Like I said, I wished I would have stayed with DirectX. If and when this project gets completed I will never use openGL again unless they provide better managed language support , better documentation and better built in functionality. I get tired of passing in integer values to set parameters. When I want to set a light color I want to call SetLightColor(Color), not setSomeParamater(12, 15); It makes for unreadable and unmaintainable code. I know, there are those who still think C is great, and they write some of the ugliest code on the planet, let them collect in the a little tiny small group for all I care.
slashdot troll = you make a compelling argument I do not like the implications of.

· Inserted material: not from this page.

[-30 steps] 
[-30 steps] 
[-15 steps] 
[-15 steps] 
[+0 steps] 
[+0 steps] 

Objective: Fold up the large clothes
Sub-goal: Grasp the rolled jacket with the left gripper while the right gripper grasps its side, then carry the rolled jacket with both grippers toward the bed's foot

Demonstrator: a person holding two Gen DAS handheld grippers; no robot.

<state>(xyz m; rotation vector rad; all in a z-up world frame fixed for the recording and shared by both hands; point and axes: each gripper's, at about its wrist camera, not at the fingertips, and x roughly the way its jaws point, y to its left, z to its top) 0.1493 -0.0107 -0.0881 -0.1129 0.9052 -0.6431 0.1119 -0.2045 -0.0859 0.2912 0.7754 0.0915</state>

SDL has a number of problems and we've dropped it from our projects. It is definitely not performance oriented; for example, calls to WaitForSingleObject in the Windows port even when it can be determined that no blocking is necessary, and thus wasting 4000 cycles on a kernel call instead of 200 on an interlocked instruction. That's just one random example that came up when we were troubleshooting performance. Note that I'm not at all ranting against using other libraries, and I'm generally sour to DirectX. It's just that SDL is a mediocre example for anything other than input handling. For threading, pthreads works great for both Linux and Windows (the Windows port is much better optimized than SDL threads), or even better yet from a software engineering perspective, boost threads can be used. In a high performance optimized to a given engine architecture, a custom thread library with custom task scheduling etc. is the real choice, and would written at a lower level than these libraries, with OS primitives and interlocked instructions. With networking, there is a huge amount of libraries out there that are optimized for various tasks better than SDL Net, and for sound OpenAL is the obvious choice (using libavcodec/ffmpeg for decoding).
"Politicians and diapers must be changed often, and for the same reason."